SUTTER: My plan was not to jump on to another show as I was finishing the last one. Things fell into place, the mythology happened organically for me and I just fell in love with the characters and the world. And then it was like, I guess this is where we’re going next. So far I’m having fun, and I am happy with the way the episodes are coming out. I hope people are willing to jump on.

sonsofanarchy
sonsofanarchy

DEADLINE: After seven seasons making

Sons in California, what’s the good and the bad of following up such a success by shooting so far from your comfort zone in Europe?
SUTTER: The good is, I know how rare it is to have the success of a show like Sons, and be given the opportunity to do that again. So when things were unfolding, in what this show looked like and how it was coming together, and that people were excited about it, I had to trust I was heading in the right direction. The biggest challenges are distance and time. I’m not a guy who likes to leave his fucking house, never mind his state and country. That has been a muscle I’ve had to learn how to use again. I’m bouncing back every couple of weeks, and it has been a challenge for Katey as well.
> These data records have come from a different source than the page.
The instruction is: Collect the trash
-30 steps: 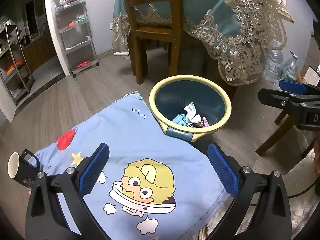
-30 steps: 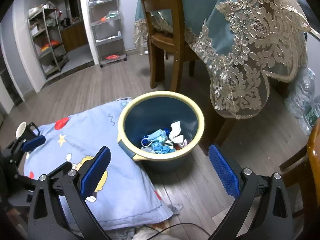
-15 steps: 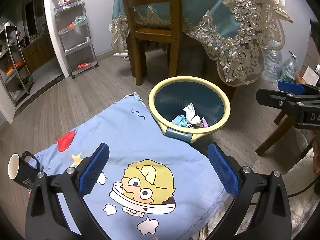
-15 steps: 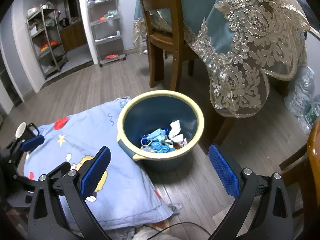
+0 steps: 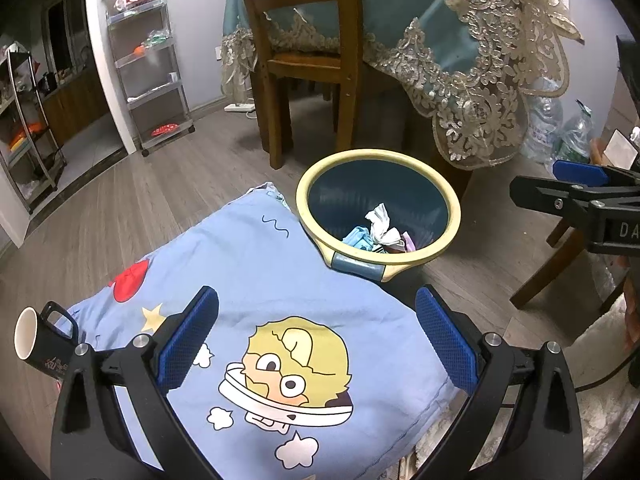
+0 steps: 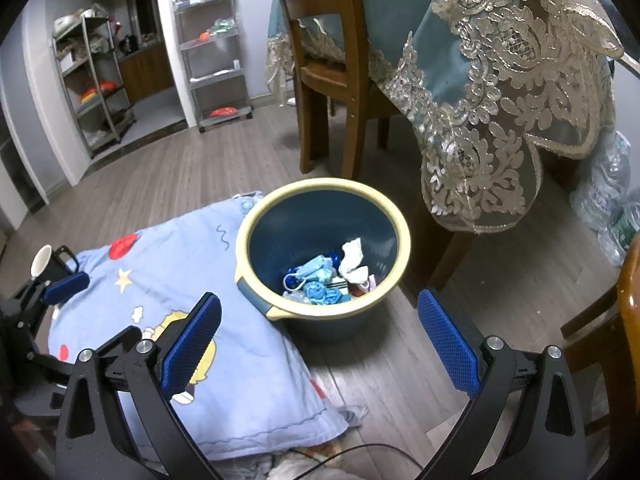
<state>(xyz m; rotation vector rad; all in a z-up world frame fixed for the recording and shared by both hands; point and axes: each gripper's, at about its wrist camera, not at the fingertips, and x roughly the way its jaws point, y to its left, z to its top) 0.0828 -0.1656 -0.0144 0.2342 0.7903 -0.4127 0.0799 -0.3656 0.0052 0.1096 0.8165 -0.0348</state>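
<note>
While both grippers' jaws gape empty, one bin holds crumpled trash beside one cushion

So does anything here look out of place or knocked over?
Yes: a black mug lies tipped on its side at the edge of the cartoon pillow, which itself sits on the floor against the trash bin.

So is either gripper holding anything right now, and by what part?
Nothing is held: left gripper and right gripper are both open and empty.
</note>
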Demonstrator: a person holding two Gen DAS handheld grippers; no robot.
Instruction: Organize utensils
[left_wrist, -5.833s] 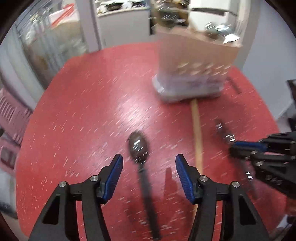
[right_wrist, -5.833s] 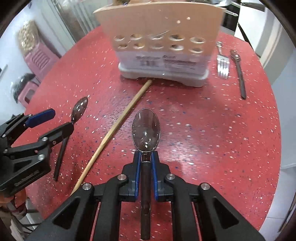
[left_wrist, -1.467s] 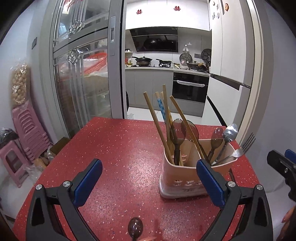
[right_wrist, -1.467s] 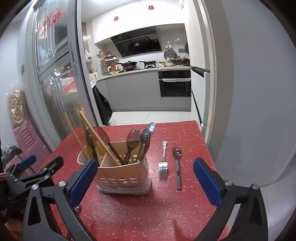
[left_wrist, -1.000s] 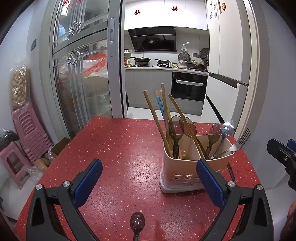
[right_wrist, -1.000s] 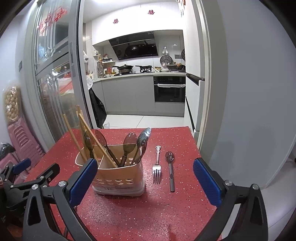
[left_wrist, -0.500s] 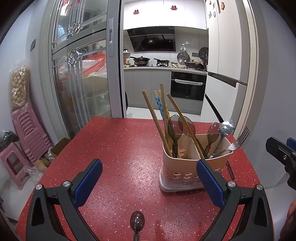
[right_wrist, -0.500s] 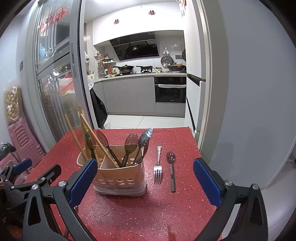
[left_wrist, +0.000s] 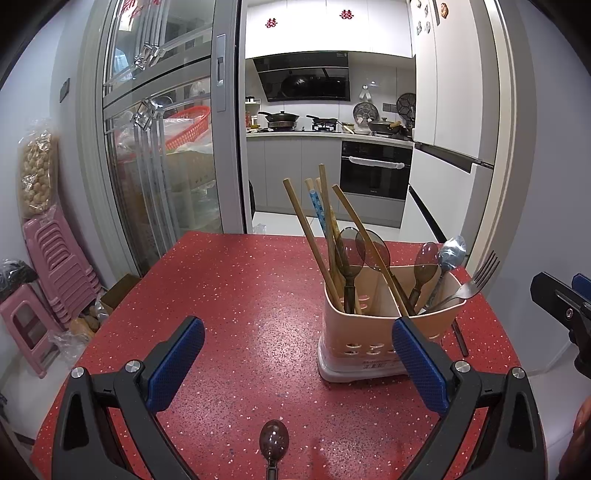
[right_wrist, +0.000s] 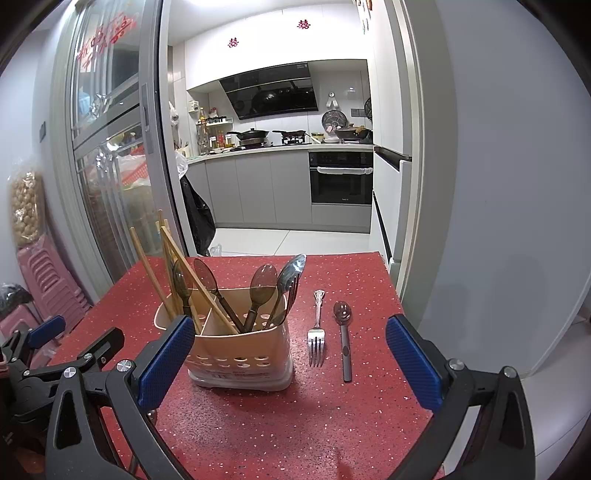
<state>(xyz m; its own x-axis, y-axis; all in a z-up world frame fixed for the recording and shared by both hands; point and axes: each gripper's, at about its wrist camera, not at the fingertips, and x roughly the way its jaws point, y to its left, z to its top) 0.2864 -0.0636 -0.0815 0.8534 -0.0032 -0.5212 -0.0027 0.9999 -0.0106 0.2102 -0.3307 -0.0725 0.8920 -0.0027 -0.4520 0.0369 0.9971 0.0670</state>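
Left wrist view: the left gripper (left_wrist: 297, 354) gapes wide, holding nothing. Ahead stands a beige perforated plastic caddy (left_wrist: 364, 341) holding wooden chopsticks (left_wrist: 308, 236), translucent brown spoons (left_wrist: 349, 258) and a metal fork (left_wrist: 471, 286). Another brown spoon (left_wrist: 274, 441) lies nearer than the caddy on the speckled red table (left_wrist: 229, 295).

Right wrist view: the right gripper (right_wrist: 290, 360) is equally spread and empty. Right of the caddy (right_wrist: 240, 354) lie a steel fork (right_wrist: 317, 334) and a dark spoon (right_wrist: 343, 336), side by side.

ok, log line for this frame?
left gripper: open, empty | right gripper: open, empty | fork, spoon on table beside caddy
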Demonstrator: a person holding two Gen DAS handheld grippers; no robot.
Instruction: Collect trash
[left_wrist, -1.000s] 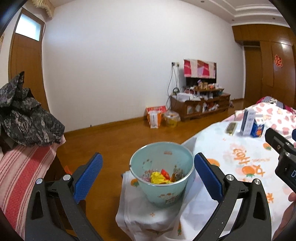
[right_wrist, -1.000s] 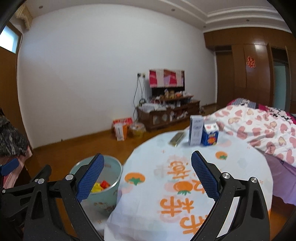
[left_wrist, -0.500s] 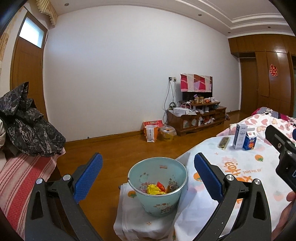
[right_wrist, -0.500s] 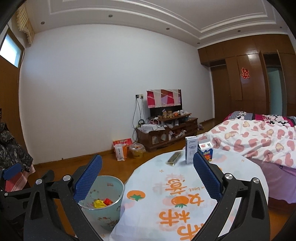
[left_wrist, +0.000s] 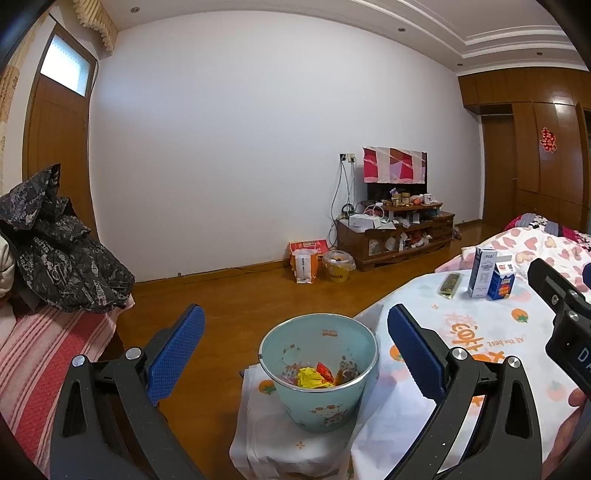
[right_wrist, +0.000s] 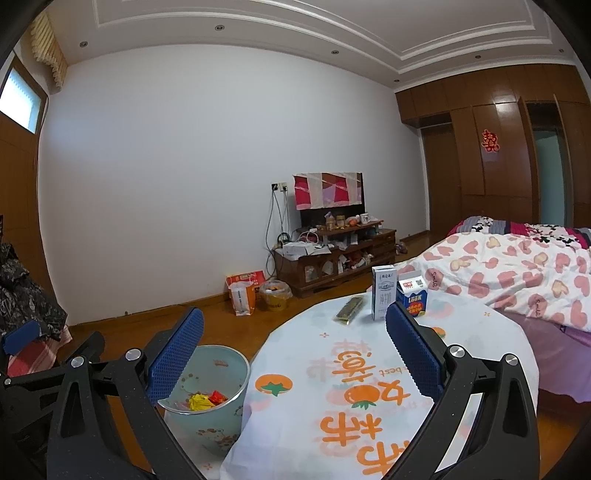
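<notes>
Bedroom, white back wall, wooden floor (left_wrist: 229, 295) bare and open from the striped sofa (left_wrist: 40, 350) on the left to the TV cabinet (left_wrist: 395, 236) at the far wall. One round table (right_wrist: 461, 332) with an orange-print cloth; its left edge hangs just beside the trash bin (left_wrist: 319, 373), cloth draped under and against the bin wall.

Left gripper (left_wrist: 295, 350): level, pointing forward, fingers wide apart, nothing between them; bin seen in the gap, beyond the tips. Right gripper (right_wrist: 295, 350): level over the near table edge, fingers likewise wide apart and empty. A bit of hand (left_wrist: 569, 424) shows at the lower right of the left view.

Counts: one bin, with yellow and red wrappers (left_wrist: 314, 376) inside. On the table's far side: two cartons, tall white carton (right_wrist: 383, 297) and short blue carton (right_wrist: 413, 300) touching side by side; one flat dark packet (right_wrist: 349, 309) just left of them. Bed (right_wrist: 517, 273) beyond the table's right edge.
</notes>
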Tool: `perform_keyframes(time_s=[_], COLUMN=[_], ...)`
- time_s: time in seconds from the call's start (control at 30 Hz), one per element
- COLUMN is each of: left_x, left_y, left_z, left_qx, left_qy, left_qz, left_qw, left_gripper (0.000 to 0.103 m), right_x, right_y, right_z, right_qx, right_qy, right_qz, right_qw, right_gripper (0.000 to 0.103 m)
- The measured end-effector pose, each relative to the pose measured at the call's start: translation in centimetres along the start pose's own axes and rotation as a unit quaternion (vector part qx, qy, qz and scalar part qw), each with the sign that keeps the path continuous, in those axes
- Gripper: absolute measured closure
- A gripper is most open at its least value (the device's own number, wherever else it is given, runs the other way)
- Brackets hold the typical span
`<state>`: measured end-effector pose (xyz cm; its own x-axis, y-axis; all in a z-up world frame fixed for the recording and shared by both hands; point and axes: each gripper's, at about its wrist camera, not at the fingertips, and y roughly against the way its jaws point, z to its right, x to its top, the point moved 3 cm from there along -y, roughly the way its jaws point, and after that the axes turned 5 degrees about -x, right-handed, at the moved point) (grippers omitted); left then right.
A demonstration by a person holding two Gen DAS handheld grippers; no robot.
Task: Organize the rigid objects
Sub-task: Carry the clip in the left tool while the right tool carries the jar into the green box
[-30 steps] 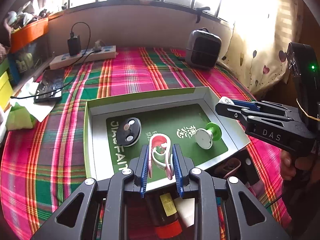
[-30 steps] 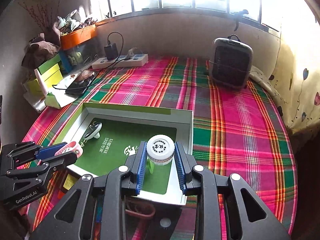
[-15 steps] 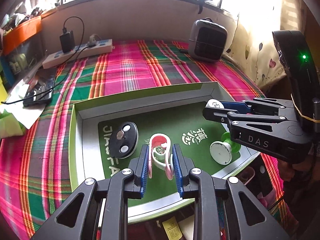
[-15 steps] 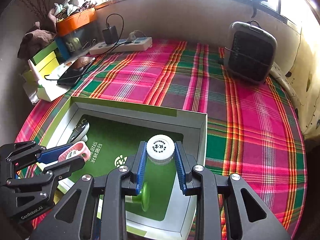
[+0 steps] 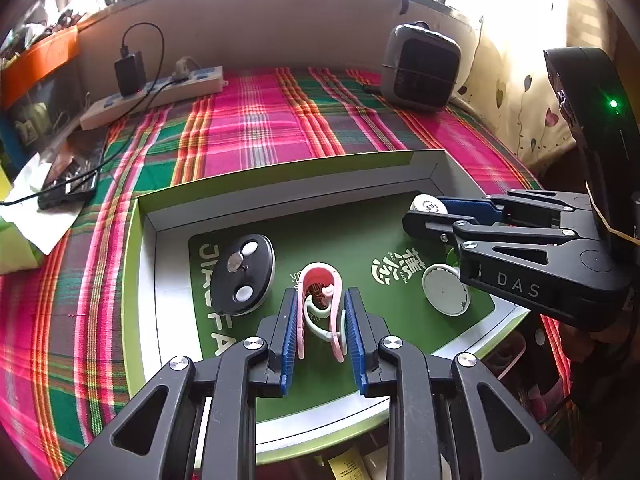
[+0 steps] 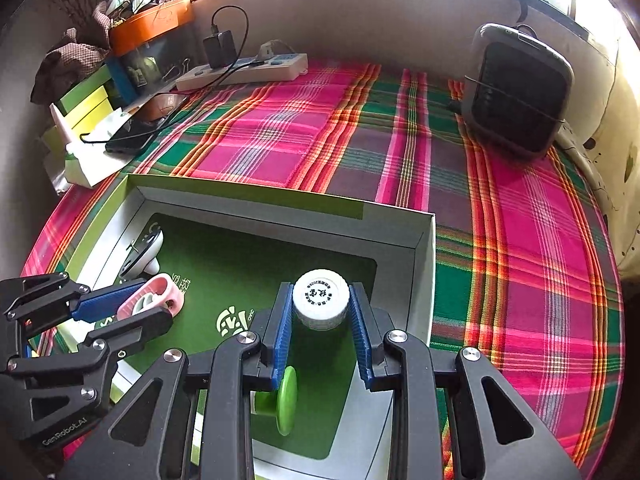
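Left wrist view
Your left gripper: its blue ribbed fingers are clenched on the pink and white plastic clip, which stands upright between them, over the near part of the box.
Box: the shallow cardboard box with light green rim and dark green printed floor lies on the pink and green plaid cloth.
Inside the box: a black oval disc with white and silver buttons lies just left of the clip; a white round cap on a green spool lies at the right, tipped on its side.
Your right gripper: it comes in from the right, above the right part of the box, and holds a small white round bottle at its tip.
Behind: a grey and black box-shaped heater and a white power strip with black charger stand near the wall.

Right wrist view
Your right gripper: both fingers press on the white bottle, so it is grasped, above the right near corner of the box.
Spool: the green spool lies on the box floor below your fingers.
Your left gripper: at the left, holding the pink clip over the box.
Disc: the black disc is at the left wall of the box; I cannot tell if it touches the wall.
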<state>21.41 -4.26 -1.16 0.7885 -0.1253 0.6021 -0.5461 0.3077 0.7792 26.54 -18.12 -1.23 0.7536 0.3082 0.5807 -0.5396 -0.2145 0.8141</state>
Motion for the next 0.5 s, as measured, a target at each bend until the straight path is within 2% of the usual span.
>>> perform_keyframes(time_s=[0.5], left_x=[0.14], left_y=[-0.12], left_z=[-0.23], left_qx=[-0.002], left_qy=[0.011], left_qz=[0.0], left_qw=[0.9999], left_gripper=[0.08], right_x=[-0.03], right_y=[-0.15], right_z=[-0.24], right_qx=[0.0], right_qy=[0.003], right_qz=[0.002], right_qw=[1.0], right_gripper=[0.074])
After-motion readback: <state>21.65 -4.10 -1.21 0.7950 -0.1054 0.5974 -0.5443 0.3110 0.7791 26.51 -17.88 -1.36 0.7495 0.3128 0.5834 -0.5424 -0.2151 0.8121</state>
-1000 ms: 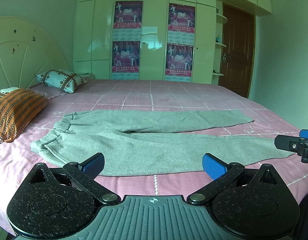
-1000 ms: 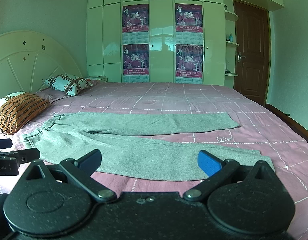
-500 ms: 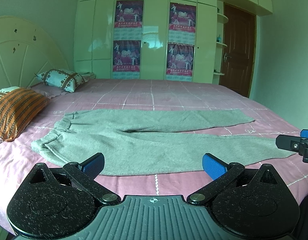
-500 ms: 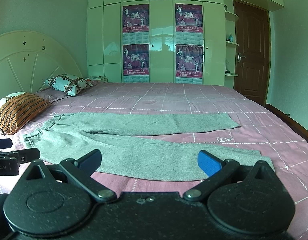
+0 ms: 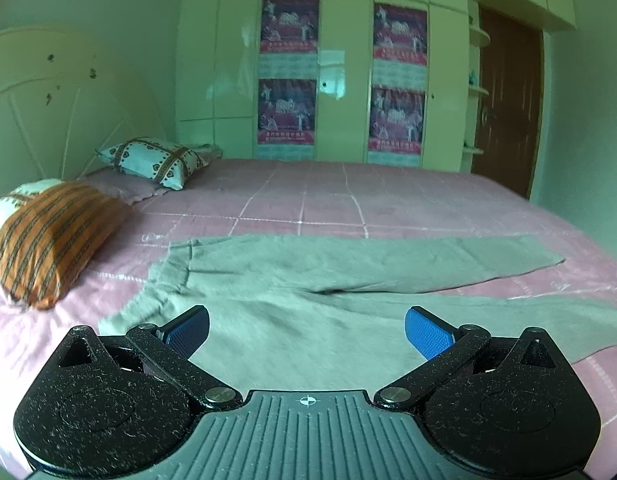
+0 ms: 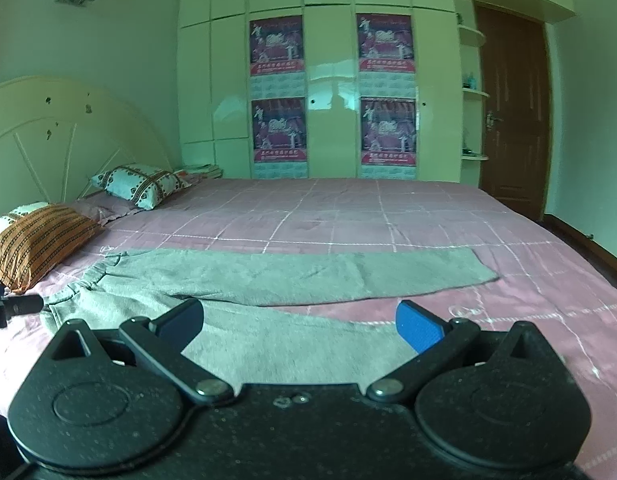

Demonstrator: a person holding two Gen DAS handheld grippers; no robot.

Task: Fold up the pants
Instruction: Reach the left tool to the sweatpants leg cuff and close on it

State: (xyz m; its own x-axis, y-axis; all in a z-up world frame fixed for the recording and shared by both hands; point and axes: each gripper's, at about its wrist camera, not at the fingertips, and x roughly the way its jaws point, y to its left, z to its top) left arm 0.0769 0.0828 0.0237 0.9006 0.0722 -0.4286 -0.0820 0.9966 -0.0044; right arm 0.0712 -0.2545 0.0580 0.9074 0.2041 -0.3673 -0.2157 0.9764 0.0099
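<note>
Grey pants [image 5: 308, 280] lie flat across the pink bed, waistband to the left, both legs stretched right; they also show in the right wrist view [image 6: 292, 276]. My left gripper [image 5: 307, 330] is open and empty, low over the near leg close to the waistband end. My right gripper [image 6: 299, 326] is open and empty, over the near leg further right. The left gripper's tip shows at the left edge of the right wrist view [image 6: 12, 306].
An orange striped pillow [image 5: 52, 236] and a patterned pillow [image 5: 152, 160] lie at the headboard on the left. The pink checked bedspread [image 5: 348, 196] runs back to a wardrobe wall with posters [image 5: 288, 80]. A brown door [image 6: 512, 112] stands at the right.
Both grippers have moved forward and down towards the pants, which look larger now. The left view has swung leftward towards the waistband. Both grippers stay open.
</note>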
DEADLINE: How about creatively?
SUTTER: I wanted something that scared me a little bit. As much as I loved the contemporary crime genre I’ve been doing for almost 15 years, I really wanted to swing at something else. I didn’t go looking for a period piece, just a challenge, something different, and this ticked all the boxes in a very specific way. As much as I love history, there’s a challenge in writing scripts and wrapping my brain around the vernacular and the language, and finding a balance where there is enough of a contemporary vernacular to make it accessible, without it feeling contemporary. It’s not period speech, because no one is really sure how the language sounded back then. But if you don’t take liberties with the language, no matter how well it’s done, no matter how talented the actor, [period dialogue] always sort of sounds wooden and goofy to me. It’s a tricky balance. I write with an etymology guide all the time, making sure that whatever phrase or word I’m using isn’t so contemporary that I’m going to pull people out of the period.

The actual production part is a huge deal. I’d be dead without Paris Barclay. He and Jon Pare, who was also my line producer on Sons, I have them out in Wales the whole time. It’s one thing hauling 15 Harleys someplace, but it’s a whole other thing having horses and wranglers and making sure the costumes are period and the props are period and the locations feel right.

DEADLINE: It’s not as simple as making sure everybody removes their wristwatches…
SUTTER: I’m so behind on scripts. If I was behind on a Sons script, I’d be like, I need a dead end street because we’re going to gun down a bunch of Irish dudes. That was pretty much my location calls. Here it’s like, I need a medieval ruin in the Irish Sea, can you hook me up? There’s that whole other layer of things. Logically, we understood it, but Paris hadn’t done it, nor had JP. This is new for all of us. Right now, we’re making mistakes, trying to bring in the right stunt guys who can ride horses, hoping we figure it out and it becomes a fairly well-oiled machine.

Paris Barclay
Paris Barclay

DEADLINE: Who knew that DGA president Paris Barclay is running the Directors Guild from a castle in Wales?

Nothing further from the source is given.